DELAWARE, Ohio and ATLANTA, Oct. 22, 2013 /PRNewswire/ -- Greif, Inc. (NYSE: GEF, GEF.B), the global industrial packaging products and services company, recently announced the company is working with Habitat for Humanity International to distribute 100,000 PackH2O™ collapsible water backpacks in eight developing countries for use in disaster relief and aid.
PackH2O™ was designed by Greif to provide a cleaner, safer alternative to the often contaminated jerry cans and buckets used by women in developing countries to transport water from source to home. UNICEF estimates that women and children in developing nations spend 200 million hours a day collecting and transporting water.
Greif began working with Habitat for Humanity in 2011 to test the PackH2O™ water backpack in nearly 20 countries. Based on the success of field tests conducted in these countries, Greif and Habitat for Humanity began the process of deploying 100,000 packs in El Salvador, Haiti, the Philippines, Honduras, Nicaragua, Nepal and Sri Lanka in September.

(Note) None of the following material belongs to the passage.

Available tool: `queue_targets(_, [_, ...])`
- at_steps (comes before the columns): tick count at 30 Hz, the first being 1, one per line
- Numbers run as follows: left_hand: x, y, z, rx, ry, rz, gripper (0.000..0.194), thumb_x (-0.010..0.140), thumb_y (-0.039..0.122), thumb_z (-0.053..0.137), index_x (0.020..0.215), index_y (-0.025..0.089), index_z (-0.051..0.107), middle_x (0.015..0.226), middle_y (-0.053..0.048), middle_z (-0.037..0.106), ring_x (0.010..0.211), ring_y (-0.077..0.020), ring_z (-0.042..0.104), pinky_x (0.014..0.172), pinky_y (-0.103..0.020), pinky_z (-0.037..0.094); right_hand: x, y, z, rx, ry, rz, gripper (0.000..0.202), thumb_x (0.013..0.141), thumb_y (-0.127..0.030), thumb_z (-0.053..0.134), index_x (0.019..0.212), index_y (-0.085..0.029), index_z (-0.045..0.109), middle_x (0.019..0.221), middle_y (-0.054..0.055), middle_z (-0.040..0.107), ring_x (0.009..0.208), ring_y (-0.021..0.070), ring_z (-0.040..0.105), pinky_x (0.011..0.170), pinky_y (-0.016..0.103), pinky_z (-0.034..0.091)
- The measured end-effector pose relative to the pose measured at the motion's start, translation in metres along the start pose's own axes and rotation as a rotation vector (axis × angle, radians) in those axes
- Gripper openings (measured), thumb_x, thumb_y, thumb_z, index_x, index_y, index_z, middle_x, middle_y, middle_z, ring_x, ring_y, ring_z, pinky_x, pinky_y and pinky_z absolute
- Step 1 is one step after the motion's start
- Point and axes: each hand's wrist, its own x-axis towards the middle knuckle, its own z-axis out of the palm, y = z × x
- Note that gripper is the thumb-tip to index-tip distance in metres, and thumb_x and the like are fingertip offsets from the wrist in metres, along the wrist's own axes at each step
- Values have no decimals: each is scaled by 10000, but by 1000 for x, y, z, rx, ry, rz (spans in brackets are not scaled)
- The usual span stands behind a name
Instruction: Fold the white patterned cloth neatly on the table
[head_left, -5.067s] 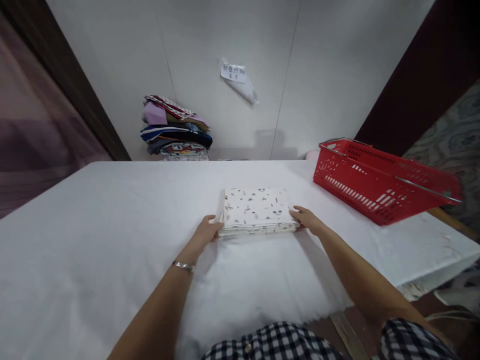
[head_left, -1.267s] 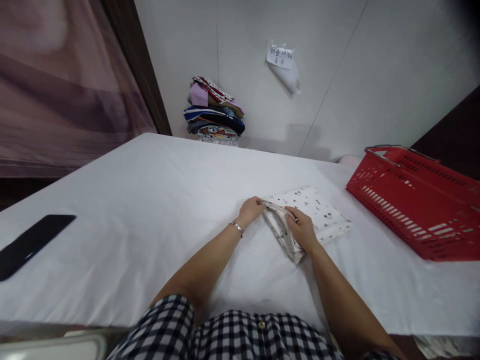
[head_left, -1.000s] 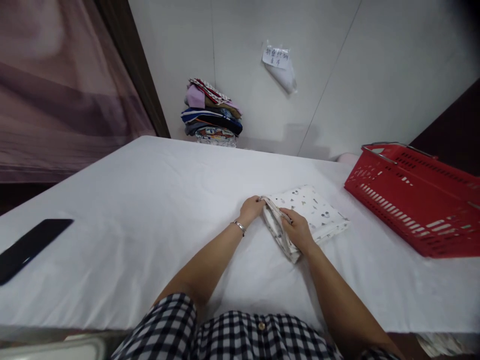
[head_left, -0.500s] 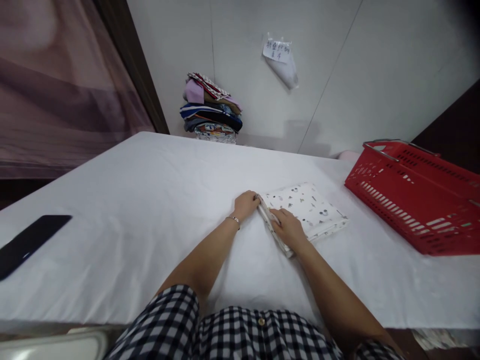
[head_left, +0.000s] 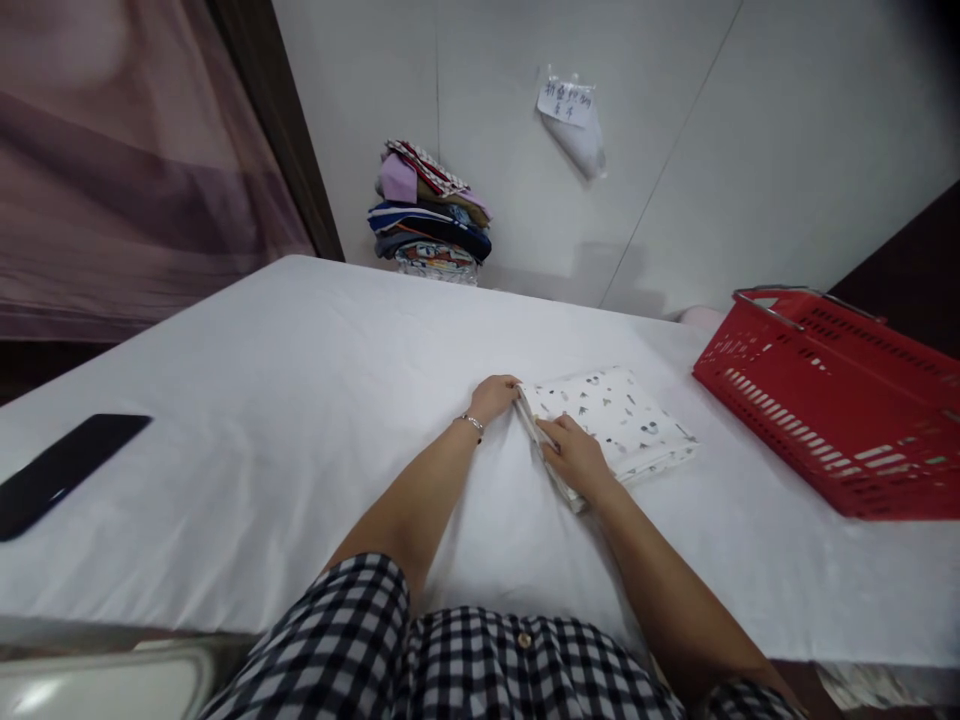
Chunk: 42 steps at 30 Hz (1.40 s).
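Observation:
A folded white cloth (head_left: 634, 415) with small grey and brown prints lies on the white-covered table (head_left: 300, 400), right of centre. At its far left corner, my left hand (head_left: 495, 397) is closed on the layered edge, a bracelet round the wrist. Nearer to me, my right hand (head_left: 576, 455) rests over the cloth's left side, its fingers bent at the folded edge. Its fingertips press on that edge, and part of the layers is hidden under the hand.
At the right stands a red plastic basket (head_left: 832, 400) with metal handles. A black phone-like slab (head_left: 71, 470) lies at the left. Stacked folded fabrics (head_left: 431, 215) stand at the table's far edge by the wall. A labelled plastic pouch (head_left: 574, 125) hangs on the wall.
The camera view has shifted slightly. Both hands stay at the cloth's left edge, with only small finger movement; the cloth lies almost as before.

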Motion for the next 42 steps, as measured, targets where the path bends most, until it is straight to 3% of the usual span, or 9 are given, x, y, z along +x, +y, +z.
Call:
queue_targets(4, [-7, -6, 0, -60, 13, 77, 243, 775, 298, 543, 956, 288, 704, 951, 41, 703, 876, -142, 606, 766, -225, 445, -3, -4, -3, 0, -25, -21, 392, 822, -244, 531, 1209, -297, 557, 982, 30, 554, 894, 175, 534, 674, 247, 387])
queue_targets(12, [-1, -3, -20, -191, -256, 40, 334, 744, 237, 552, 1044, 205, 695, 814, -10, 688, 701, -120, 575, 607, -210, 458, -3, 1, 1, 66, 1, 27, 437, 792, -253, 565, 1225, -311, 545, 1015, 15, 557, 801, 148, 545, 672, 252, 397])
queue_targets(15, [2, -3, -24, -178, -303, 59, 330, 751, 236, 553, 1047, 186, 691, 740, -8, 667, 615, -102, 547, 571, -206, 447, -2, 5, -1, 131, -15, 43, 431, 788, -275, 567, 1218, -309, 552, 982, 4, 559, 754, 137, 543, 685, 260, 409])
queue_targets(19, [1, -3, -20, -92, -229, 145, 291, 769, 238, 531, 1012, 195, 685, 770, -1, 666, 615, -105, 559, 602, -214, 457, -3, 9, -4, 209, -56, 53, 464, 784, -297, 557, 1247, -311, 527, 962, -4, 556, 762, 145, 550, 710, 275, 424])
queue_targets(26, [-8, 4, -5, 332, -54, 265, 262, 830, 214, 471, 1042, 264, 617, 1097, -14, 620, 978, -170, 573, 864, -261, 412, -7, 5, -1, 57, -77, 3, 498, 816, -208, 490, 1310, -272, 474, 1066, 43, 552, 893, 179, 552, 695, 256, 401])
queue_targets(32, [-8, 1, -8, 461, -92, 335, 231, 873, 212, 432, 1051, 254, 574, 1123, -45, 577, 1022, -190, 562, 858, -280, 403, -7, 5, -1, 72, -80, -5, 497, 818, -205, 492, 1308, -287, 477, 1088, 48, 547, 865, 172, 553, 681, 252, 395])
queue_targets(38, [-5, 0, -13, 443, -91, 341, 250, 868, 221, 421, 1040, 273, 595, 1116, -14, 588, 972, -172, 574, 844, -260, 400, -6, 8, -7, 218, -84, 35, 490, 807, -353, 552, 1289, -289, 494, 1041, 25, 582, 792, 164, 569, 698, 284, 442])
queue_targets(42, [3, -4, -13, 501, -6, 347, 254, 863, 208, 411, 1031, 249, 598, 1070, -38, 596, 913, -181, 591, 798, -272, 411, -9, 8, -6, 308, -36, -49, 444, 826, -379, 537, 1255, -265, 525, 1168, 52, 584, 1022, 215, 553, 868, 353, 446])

Habitat for Humanity International is a non-profit, Christian housing organization that creates affordable housing in partnership with low-income families. Habitat has nearly 2,000 affiliates in more than 70 countries and has helped to build or repair more than 600,000 houses, serving three million people worldwide.Each year, more than 255 million people are affected by natural disasters, according to a report from the Centre for Research on the Epidemiology of Disasters. Without access to clean water, they face potentially life-threatening waterborne illnesses. Greif President and CEO David Fischer identified the need for PackH2O™ on a trip to Haiti following the earthquake in 2010. Fischer observed women carrying water in containers on their heads, and children lugging home dirty jerry cans and buckets full of water weighing up to 48 pounds each. "We knew that this was a problem we could help solve," Fischer said. "Not only does the sanitized liner help protect the water in the backpack from contamination, the backpack's design makes it easier to store and deploy in a disaster, and the ergonomic design makes it much easier for women and children to carry without injury."